18 - Tere Liye

776 67 0
                                    

"Lo jangan marahan lagi sama Jihan ya, Mbar," ucap Wildan. Ia duduk di samping Ambar di dalam kelas.

"Bukan urusan lo, Wil," ketus Ambar.

"Urusan gue lah. Kalian marahan gara-gara gue," ucap Wildan. "Gue emang suka sama Jihan, sejak pertama kali dia masuk ke kelas ini. Tapi Jihan ... nggak suka sama gue."

Ambar menatap Wildan dengan intens. Menatap manik mata hitam milik cowok yang sudah ia kejar selama beberapa tahun.

"Lo kenapa natap gue kayak gitu?" tanya Wildan merasa risih karena ditatap seperti itu.

"Biar lo bisa liat ada cinta di mata gue," jawab Ambar. "Gue udah cinta sama lo dari dulu, lo nggak tahu apa pura-pura nggak tahu sih?"

"Kalo lo denger jawaban gue, lo bakal sakit hati, Mbar," ucap Wildan.

"Lebih baik ditolak secara langsung daripada nggak jelas kayak gini," ucap Ambar. "Lo bilang sama gue, lo suka atau nggak sama gue?" tanya Ambar.

"Gue nggak bisa ngomong, Mbar," ucap Wildan.

"Lo nggak jelas banget sih?
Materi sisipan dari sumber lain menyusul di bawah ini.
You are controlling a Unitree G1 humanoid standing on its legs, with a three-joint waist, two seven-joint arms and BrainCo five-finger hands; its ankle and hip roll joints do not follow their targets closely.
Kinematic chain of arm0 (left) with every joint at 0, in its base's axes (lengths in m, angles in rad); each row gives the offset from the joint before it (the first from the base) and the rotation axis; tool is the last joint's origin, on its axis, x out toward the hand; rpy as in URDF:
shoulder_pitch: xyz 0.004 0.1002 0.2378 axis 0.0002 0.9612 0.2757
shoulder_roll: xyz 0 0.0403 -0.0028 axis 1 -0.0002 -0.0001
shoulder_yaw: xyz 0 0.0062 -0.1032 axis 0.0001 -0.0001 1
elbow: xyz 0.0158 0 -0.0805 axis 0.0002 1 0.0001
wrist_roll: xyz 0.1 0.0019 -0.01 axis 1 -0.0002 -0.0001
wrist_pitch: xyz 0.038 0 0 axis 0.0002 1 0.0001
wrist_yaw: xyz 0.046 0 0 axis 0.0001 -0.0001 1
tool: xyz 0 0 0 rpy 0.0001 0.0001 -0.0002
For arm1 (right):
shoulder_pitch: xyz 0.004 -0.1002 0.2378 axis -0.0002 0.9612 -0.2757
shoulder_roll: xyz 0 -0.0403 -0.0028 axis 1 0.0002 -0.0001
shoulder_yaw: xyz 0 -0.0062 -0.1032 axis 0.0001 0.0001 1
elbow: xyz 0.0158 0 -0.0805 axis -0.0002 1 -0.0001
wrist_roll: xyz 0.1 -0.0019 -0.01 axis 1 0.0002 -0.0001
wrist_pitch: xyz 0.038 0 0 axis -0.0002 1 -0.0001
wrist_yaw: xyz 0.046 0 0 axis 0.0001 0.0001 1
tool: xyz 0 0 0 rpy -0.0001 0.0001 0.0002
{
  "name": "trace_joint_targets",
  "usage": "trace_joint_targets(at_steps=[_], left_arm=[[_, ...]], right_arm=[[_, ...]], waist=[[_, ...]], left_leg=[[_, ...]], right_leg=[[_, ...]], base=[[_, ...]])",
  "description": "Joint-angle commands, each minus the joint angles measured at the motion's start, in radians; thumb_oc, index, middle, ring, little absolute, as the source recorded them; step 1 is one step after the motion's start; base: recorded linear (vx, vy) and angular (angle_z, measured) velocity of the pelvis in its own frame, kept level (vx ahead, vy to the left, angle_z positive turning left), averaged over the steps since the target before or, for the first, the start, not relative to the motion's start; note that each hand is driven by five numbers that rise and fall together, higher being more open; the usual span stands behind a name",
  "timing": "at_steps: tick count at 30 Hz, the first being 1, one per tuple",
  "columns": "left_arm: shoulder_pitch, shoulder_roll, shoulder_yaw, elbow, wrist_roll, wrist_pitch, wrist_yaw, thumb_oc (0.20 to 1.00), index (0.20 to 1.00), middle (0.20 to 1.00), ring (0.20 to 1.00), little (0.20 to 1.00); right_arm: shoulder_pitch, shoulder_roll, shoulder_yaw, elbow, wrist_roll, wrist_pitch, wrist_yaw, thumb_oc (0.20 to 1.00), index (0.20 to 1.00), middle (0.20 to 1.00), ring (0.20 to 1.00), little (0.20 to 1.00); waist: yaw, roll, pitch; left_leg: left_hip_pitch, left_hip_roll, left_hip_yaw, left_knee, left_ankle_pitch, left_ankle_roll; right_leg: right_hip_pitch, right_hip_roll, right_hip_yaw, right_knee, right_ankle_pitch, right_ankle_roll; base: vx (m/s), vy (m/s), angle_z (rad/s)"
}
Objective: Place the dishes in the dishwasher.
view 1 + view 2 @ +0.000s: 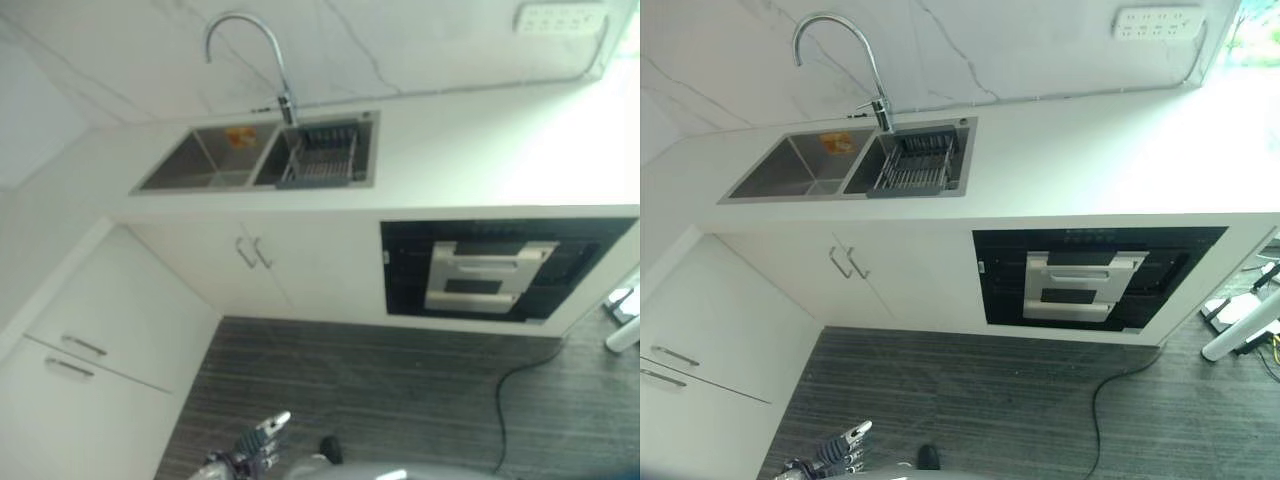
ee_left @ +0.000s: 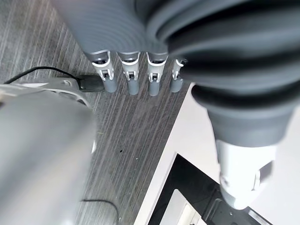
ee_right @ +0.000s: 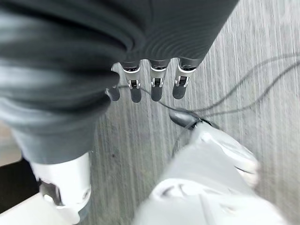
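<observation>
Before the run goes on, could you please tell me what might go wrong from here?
1. The dishwasher door is shut, and both the left hand and right hand hang open over the floor, far from it.
2. The rack sits down in the sink under the faucet, so lifting anything out could bump the spout.

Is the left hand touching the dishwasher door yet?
Apart. In the right eye view the left hand hangs low over the striped floor, well short of the closed dishwasher under the counter; its own wrist view shows straight, empty fingers.

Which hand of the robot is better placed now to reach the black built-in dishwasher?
Probably neither yet: the left hand hangs open, the right hand likewise. The dishwasher lies toward the robot's right, slightly favouring right.
</observation>
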Motion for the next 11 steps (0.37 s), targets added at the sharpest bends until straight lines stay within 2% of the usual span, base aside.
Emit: trace_joint_targets(at_steps=[1,3,4,5,6,7,9,11], left_arm=[[-0.064,0.049,0.009,0.032,0.041,-0.04,-0.036,1.0,1.0,1.0,1.0,1.0],[-0.074,0.051,0.012,0.052,0.051,-0.038,-0.053,1.0,1.0,1.0,1.0,1.0],[-0.075,0.052,0.005,0.066,0.072,-0.037,-0.056,1.0,1.0,1.0,1.0,1.0],[-0.082,0.051,-0.011,0.089,0.097,-0.04,-0.048,1.0,1.0,1.0,1.0,1.0],[-0.085,0.048,-0.018,0.097,0.102,-0.042,-0.039,1.0,1.0,1.0,1.0,1.0],[-0.104,0.046,-0.033,0.117,0.112,-0.031,-0.022,1.0,1.0,1.0,1.0,1.0],[-0.119,0.049,-0.018,0.13,0.127,-0.018,0.005,1.0,1.0,1.0,1.0,1.0],[-0.121,0.041,-0.006,0.126,0.087,-0.012,0.025,1.0,1.0,1.0,1.0,1.0]], right_arm=[[-0.081,0.036,-0.012,0.016,0.01,0.0,0.012,1.0,1.0,1.0,1.0,1.0],[-0.071,0.055,0.004,0.019,-0.063,-0.047,0.022,1.0,1.0,1.0,1.0,1.0],[-0.075,0.066,0.01,0.014,-0.034,-0.049,0.025,1.0,1.0,1.0,1.0,1.0],[-0.082,0.078,0.02,-0.001,-0.021,-0.047,0.031,1.0,1.0,1.0,1.0,1.0],[-0.089,0.082,0.029,-0.008,-0.053,-0.055,0.036,1.0,1.0,1.0,1.0,1.0],[-0.099,0.091,0.058,-0.017,-0.122,-0.074,0.046,1.0,1.0,1.0,1.0,1.0],[-0.102,0.102,0.1,-0.029,-0.188,-0.075,0.054,1.0,1.0,1.0,1.0,1.0],[-0.098,0.109,0.113,-0.033,-0.196,-0.029,0.042,1.0,1.0,1.0,1.0,1.0]], waist=[[0.014,-0.011,0.03],[0.018,-0.025,0.03],[0.018,-0.031,0.03],[0.007,-0.035,0.032],[-0.001,-0.037,0.03],[-0.018,-0.042,0.037],[-0.019,-0.05,0.038],[-0.027,-0.058,0.029]], left_leg=[[0.06,0.016,-0.062,0.008,-0.128,-0.042],[0.076,-0.002,-0.064,0.008,-0.148,-0.018],[0.078,-0.013,-0.077,0.008,-0.156,-0.002],[0.07,-0.023,-0.096,0.008,-0.155,0.022],[0.064,-0.027,-0.108,0.008,-0.151,0.026],[0.065,-0.025,-0.127,0.008,-0.157,0.023],[0.069,-0.015,-0.101,0.008,-0.156,0.013],[0.076,-0.007,-0.07,0.008,-0.153,-0.001]], right_leg=[[-0.069,0.022,0.109,0.053,-0.027,0.016],[-0.087,-0.017,0.105,0.107,-0.021,0.042],[-0.113,-0.025,0.128,0.17,-0.019,0.047],[-0.153,0.002,0.189,0.269,-0.035,0.038],[-0.181,0.021,0.218,0.273,-0.027,0.033],[-0.208,0.029,0.263,0.209,-0.002,0.032],[-0.183,0.035,0.239,0.147,-0.004,0.028],[-0.16,0.039,0.222,0.09,0.012,0.026]], base=[[0.16,0.277,-0.02],[0.16,0.332,-0.2],[0.16,0.301,-0.41],[0.12,0.166,-0.47],[0.12,-0.03,-0.19],[0.08,-0.145,0.05],[0.05,-0.207,0.37],[0.02,-0.17,0.38]])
Lo kira nunggu itu enak?? Apa susahnya sih suka sama gue?" tanya Ambar dengan kesal dan emosi.

"Lo berhenti suka sama gue aja, Mbar," ucap Wildan dengan nada lembut.

"Gue udah suka sama lo dari dulu, Wil. Gue lakuin apa aja biar lo ngelirik gue. Tapi nyatanya? Lo sama sekali nggak ngelirik gue. Disaat gue capek dan mau berhenti ngejar lo, lo malah keliatan kayak suka sama gue. Lo malah nunjukin rasa perhatian dan peduli lo sama gue," ucap Ambar.

"Peduli bukan berarti suka, Mbar."

"Coba ngomong. Gue harus bagaimana biar lo suka sama gue. Ngomong! Ngomong sama gue!" bentak Ambar.

Wildan diam, cowok itu hanya menunduk. Untuk di kelas itu hanya ada mereka berdua.

"NGOMONG!" teriak Ambar sambil memukul-mukul dada Wildan dengan lemah.

"Gue harus gimana biar lo suka sama gue, Wil? Ngomong ...." Ambar menangis terisak, dadanya rasanya sesak sekali.

Fia dan Jihan masuk ke dalam kelas. Mereka berdua langsung menghampiri Ambar dan menenangkannya.

"Udah, Mbar," ucap Fia.

Jihan mengelus pundak Ambar. Sesaat kemudian, Ambar memeluk Jihan dengan erat. Erat sekali.

"Maafin gue ya," ucap Ambar di tengah isakannya. "Nggak seharusnya gue marah sama lo gara-gara cowok kayak gini."

"Iya, nggak pa-pa," ucap Jihan membalas pelukan Ambar.

Wildan masih menunduk. Ia tidak tahu harus berbuat apa. Wildan suka dengan Jihan yang jelas-jelas sudah punya pacar. Dan Jihan sudah menjauhinya. Itu pasti. Jihan pasti akan menjauhinya.

"Coba lo belajar mencintai Ambar, Wil," ucap Fia.

:::::

Hari ini, Gavin dan keempat temannya sudah dibolehkan bersekolah. Masa skors sudah habis. Mereka masuk ke dalam kelas dengan cekikikan dan penuh tawa.

"WOY WOY WOYYYYY! Abang Hanung balik lagi nich, ada yang kangen nggak?" teriak Hanung sembari memasuki kelas.

"Liana, Siska, kangen kan sama gue?" tanya Hanung menaik turunkan alisnya.

"NGGAK!" jawab Liana dan Siska bersamaan.

"Selama lo di skors, hidup gue tenang tentrem ayem!" ucap Siska.

"Males banget kangen sama kutu kebo kayak lo!" tambah Liana.

"Kok gitu sih ... kalian berdua jahat! Jahat! Jahat! Jahat! Akunya kan jadi patah hati," ucap Hanung dengan nada yang dibuat sedih.